# Seeking NREMT with expired state cert



## BGKc00rs (May 18, 2012)

Anyone who is able to help,

I am at a loss here.  I am running into walls about information on where my plans should go.  I am living in Indiana and have been certified as an EMT-B in this state in the past.  The cert has since expired because my career took a different path.  I am wanting to get re-certified as NREMT-B but I am unable to find information on courses in this area and my total options.  I have tried calling and e-mail the Indiana Department of Homeland Security but they are crippled due to being a government agency.  I haven't heard back from them and I am very thirsty for information to start making plans.
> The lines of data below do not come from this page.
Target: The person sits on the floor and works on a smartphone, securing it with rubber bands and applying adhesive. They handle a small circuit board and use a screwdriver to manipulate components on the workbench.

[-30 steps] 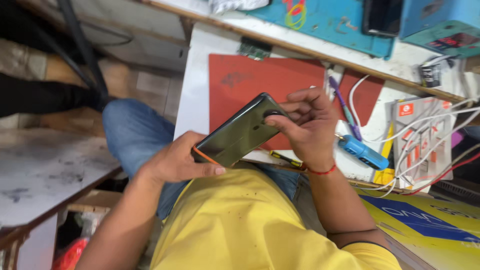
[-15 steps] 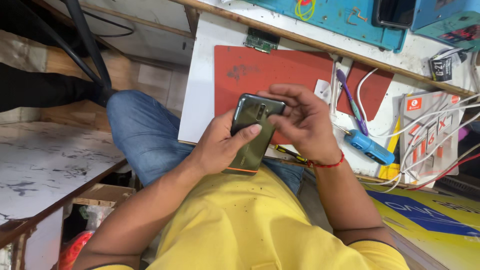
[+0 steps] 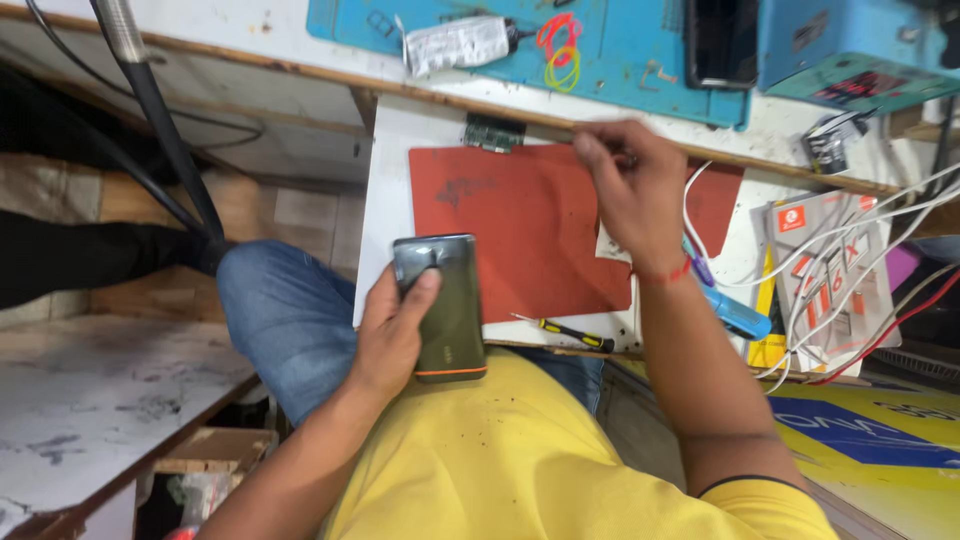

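Dark smartphone (image 3: 447, 305) with orange bottom edge, held upright over lap in left hand (image 3: 392, 335), back side up. Left grip wrapped around phone from its left side, thumb pressed across upper back near camera area, fingers hidden underneath. Phone hovering just off near edge of white surface (image 3: 385, 200), overlapping left corner of red mat (image 3: 520, 225). Yellow shirt (image 3: 500, 460) and blue jeans knee (image 3: 285, 310) below and beside phone. Small screwdriver (image 3: 572, 333) with black-yellow handle lying at near edge of mat, just right of phone. Right hand (image 3: 630, 195) stretched out over far right part of mat, fingers curled together, tips pinched at far edge of mat; cannot tell what, if anything, sits between them. Red thread bracelet (image 3: 668, 272) on right wrist. Blue tool (image 3: 735, 312) lying right of wrist, purple pen (image 3: 698, 268) just beyond it. White cables (image 3: 850, 265) draped over white-red card packet (image 3: 825, 260) at right. Small green circuit board (image 3: 493, 132) at far edge of mat. Further back, blue work mat (image 3: 620, 50) carrying crumpled white tube (image 3: 460, 42), red and yellow rubber bands (image 3: 558, 45), dark phone (image 3: 722, 40) lying flat.
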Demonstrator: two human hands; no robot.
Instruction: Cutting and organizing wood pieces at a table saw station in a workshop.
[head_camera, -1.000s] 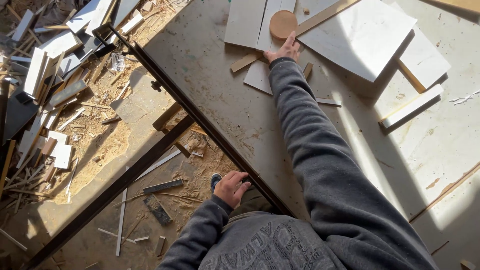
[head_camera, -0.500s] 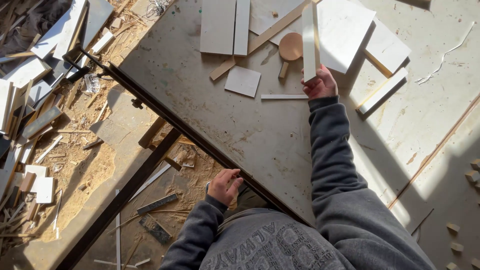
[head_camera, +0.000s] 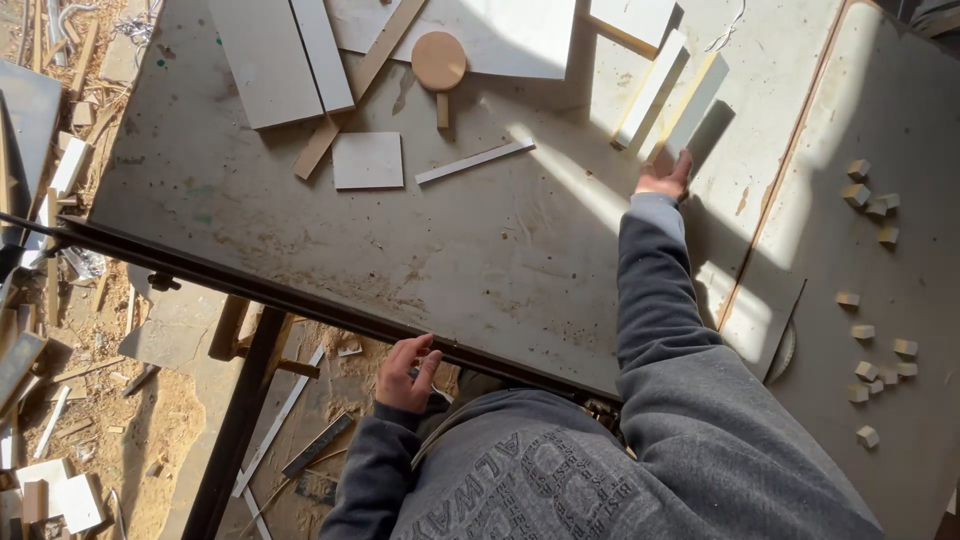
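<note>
My right hand (head_camera: 664, 177) reaches far across the grey worktable (head_camera: 480, 265) and grips the near end of a long white board strip with a tan edge (head_camera: 698, 100), which stands tilted on its edge. A second white strip (head_camera: 650, 90) lies just to its left. My left hand (head_camera: 405, 371) hangs at the table's near edge with its fingers loosely apart, holding nothing that I can see. A round wooden disc on a short handle (head_camera: 439, 62) lies further left on the table.
White panels (head_camera: 265, 60), a small white square (head_camera: 367, 160) and a thin white slat (head_camera: 475, 161) lie on the table's left half. Several small wooden blocks (head_camera: 872, 205) are scattered on the adjoining surface at right. Offcuts and sawdust cover the floor (head_camera: 60, 330) at left.
My right hand picked up the white strip beside the wooden disc and carried it rightward across the table. The left hand stayed by the table edge.
</note>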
If anyone can provide me with information on locations of NREMT courses in the central Indiana area that would be most helpful.  If you have other information on getting re-certified that would help as well.  My cert is way expired (2008).

Thank you!


----------



## NomadicMedic (May 18, 2012)

You'll need to take another EMT course. Since you expired in '08, you're way outside any widow that would allow you to simply retest. Call your local community college and ask about an EMT-B class.


----------



## Akulahawk (May 18, 2012)

n7lxi said:


> You'll need to take another EMT course. Since you expired in '08, you're way outside any widow that would allow you to simply retest. Call your local community college and ask about an EMT-B class.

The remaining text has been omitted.